# Assigned task
Please retype every entry as written, and keep the pictures out.

*** Opening Records shown ***

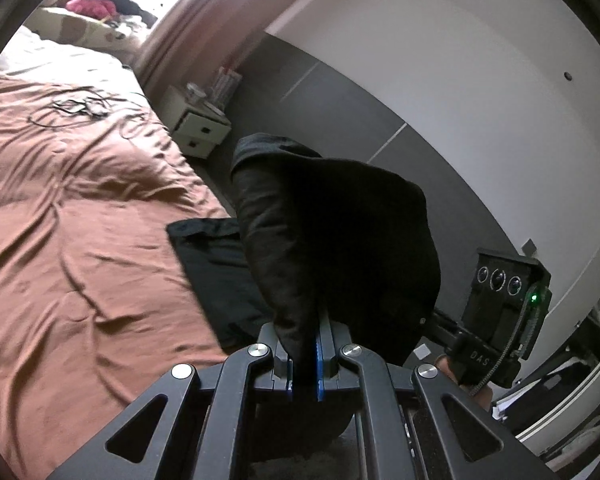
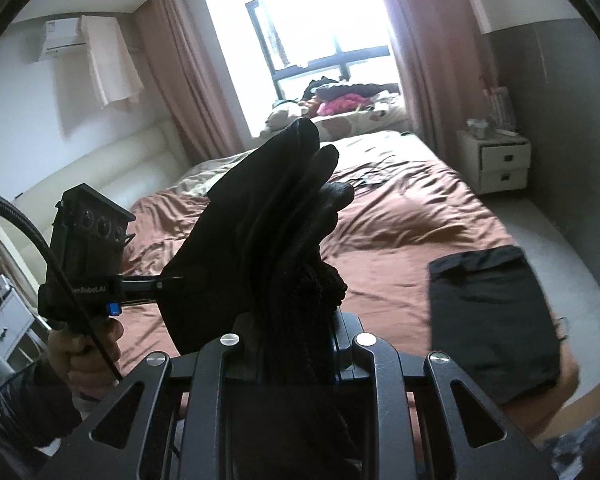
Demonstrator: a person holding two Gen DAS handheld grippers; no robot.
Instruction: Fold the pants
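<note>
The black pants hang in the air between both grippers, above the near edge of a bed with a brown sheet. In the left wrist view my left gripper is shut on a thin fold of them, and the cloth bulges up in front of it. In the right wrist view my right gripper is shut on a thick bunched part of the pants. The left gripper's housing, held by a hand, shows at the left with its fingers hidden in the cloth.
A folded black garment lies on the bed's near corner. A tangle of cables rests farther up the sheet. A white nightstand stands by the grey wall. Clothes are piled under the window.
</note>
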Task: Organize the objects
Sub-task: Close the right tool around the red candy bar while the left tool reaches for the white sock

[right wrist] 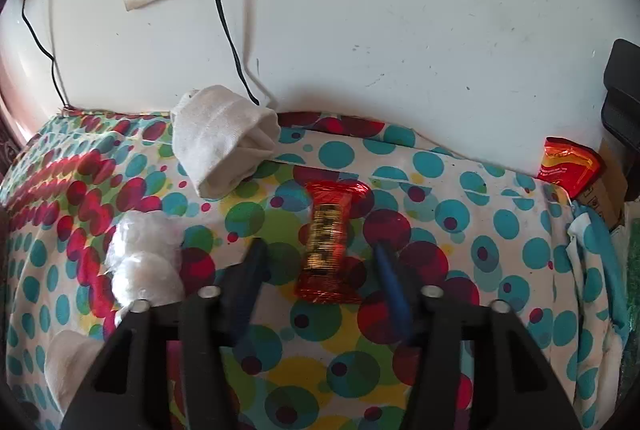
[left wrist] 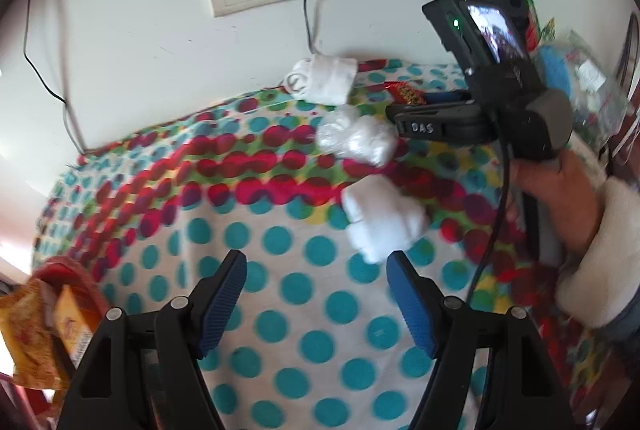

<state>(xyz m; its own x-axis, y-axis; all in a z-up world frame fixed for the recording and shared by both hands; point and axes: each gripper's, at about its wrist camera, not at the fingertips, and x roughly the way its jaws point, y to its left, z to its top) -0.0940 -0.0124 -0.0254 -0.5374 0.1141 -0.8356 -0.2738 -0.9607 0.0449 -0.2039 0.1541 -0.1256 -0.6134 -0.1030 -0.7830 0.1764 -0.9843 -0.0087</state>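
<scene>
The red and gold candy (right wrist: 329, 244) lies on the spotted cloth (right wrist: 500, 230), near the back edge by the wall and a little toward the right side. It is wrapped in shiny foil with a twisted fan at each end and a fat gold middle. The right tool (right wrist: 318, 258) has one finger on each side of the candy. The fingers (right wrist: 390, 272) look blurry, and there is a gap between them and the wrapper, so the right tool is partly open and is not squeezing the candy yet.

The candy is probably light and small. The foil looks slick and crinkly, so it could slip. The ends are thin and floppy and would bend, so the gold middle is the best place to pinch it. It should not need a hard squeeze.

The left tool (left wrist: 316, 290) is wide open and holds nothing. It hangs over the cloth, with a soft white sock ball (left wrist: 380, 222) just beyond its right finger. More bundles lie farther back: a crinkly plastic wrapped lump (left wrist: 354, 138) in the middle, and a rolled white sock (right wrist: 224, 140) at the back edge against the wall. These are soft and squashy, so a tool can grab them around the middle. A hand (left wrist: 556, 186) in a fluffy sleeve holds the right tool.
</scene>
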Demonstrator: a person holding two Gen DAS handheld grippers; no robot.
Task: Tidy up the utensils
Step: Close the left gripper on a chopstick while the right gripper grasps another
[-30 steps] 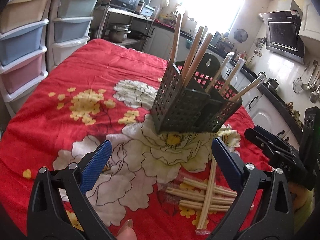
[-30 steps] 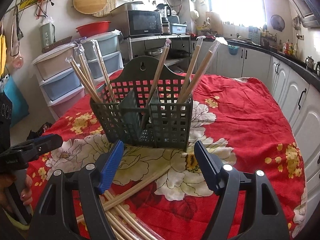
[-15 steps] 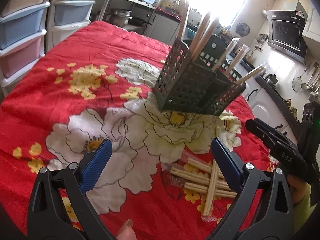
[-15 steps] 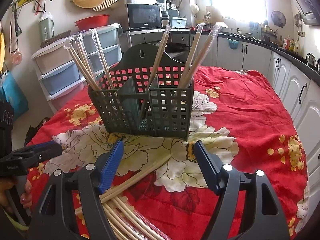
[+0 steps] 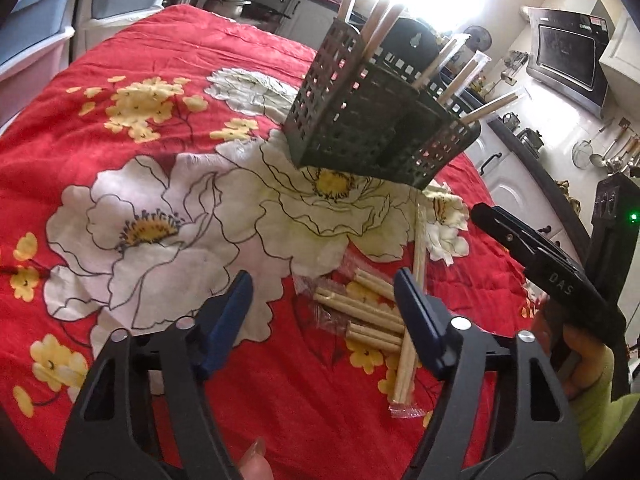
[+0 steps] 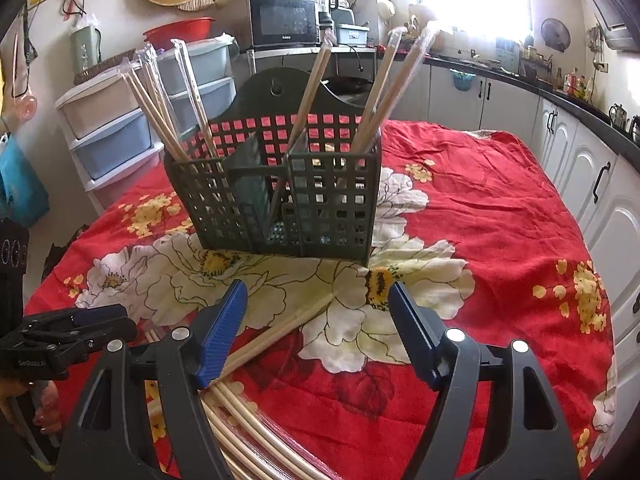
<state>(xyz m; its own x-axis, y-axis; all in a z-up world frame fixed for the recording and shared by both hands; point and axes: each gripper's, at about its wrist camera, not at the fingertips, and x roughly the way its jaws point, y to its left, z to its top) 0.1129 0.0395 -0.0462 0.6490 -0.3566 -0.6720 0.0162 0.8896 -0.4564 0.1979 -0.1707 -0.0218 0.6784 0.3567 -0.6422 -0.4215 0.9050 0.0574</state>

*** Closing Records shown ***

# Result of the exercise
Demonstrator: a person holding two Gen DAS handheld grippers; no robot.
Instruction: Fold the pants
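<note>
The black pants hang in the air between both grippers, above the near edge of a bed with a brown sheet. In the left wrist view my left gripper is shut on a thin fold of them, and the cloth bulges up in front of it. In the right wrist view my right gripper is shut on a thick bunched part of the pants. The left gripper's housing, held by a hand, shows at the left with its fingers hidden in the cloth.
A folded black garment lies on the bed's near corner. A tangle of cables rests farther up the sheet. A white nightstand stands by the grey wall. Clothes are piled under the window.
</note>
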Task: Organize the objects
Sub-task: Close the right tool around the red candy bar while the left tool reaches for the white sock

[right wrist] 
[left wrist] 

<state>(xyz m; its own x-axis, y-axis; all in a z-up world frame fixed for the recording and shared by both hands; point and axes: each gripper's, at about its wrist camera, not at the fingertips, and x roughly the way its jaws point, y to its left, z to its top) -0.0940 -0.0124 -0.0254 -0.5374 0.1141 -0.8356 -0.2738 -0.9607 0.0449 -0.2039 0.1541 -0.1256 -0.6134 -0.1030 -0.7830 0.1764 -0.9843 -0.0087</state>
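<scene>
The red and gold candy (right wrist: 329, 244) lies on the spotted cloth (right wrist: 500, 230), near the back edge by the wall and a little toward the right side. It is wrapped in shiny foil with a twisted fan at each end and a fat gold middle. The right tool (right wrist: 318, 258) has one finger on each side of the candy. The fingers (right wrist: 390, 272) look blurry, and there is a gap between them and the wrapper, so the right tool is partly open and is not squeezing the candy yet.

The candy is probably light and small. The foil looks slick and crinkly, so it could slip. The ends are thin and floppy and would bend, so the gold middle is the best place to pinch it. It should not need a hard squeeze.

The left tool (left wrist: 316, 290) is wide open and holds nothing. It hangs over the cloth, with a soft white sock ball (left wrist: 380, 222) just beyond its right finger. More bundles lie farther back: a crinkly plastic wrapped lump (left wrist: 354, 138) in the middle, and a rolled white sock (right wrist: 224, 140) at the back edge against the wall. These are soft and squashy, so a tool can grab them around the middle. A hand (left wrist: 556, 186) in a fluffy sleeve holds the right tool.
</scene>
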Demonstrator: a person holding two Gen DAS handheld grippers; no robot.
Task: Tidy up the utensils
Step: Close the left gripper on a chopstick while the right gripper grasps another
[-30 steps] 
[-30 steps] 
[-15 steps] 
[-15 steps] 
[+0 steps] 
[+0 steps] 
<state>(xyz m; its own x-axis, y-axis; all in a z-up world frame fixed for the recording and shared by both hands; point and axes: each gripper's, at about its wrist camera, not at the fingertips, and x roughly the way its jaws point, y to its left, z to its top) 0.1129 0.0395 -0.0462 0.6490 -0.3566 -0.6720 0.0162 0.8896 -0.4564 0.1979 -0.1707 -0.0218 0.6784 0.3567 -0.6422 -0.4215 0.9050 0.0574</state>

Nothing else belongs in this output.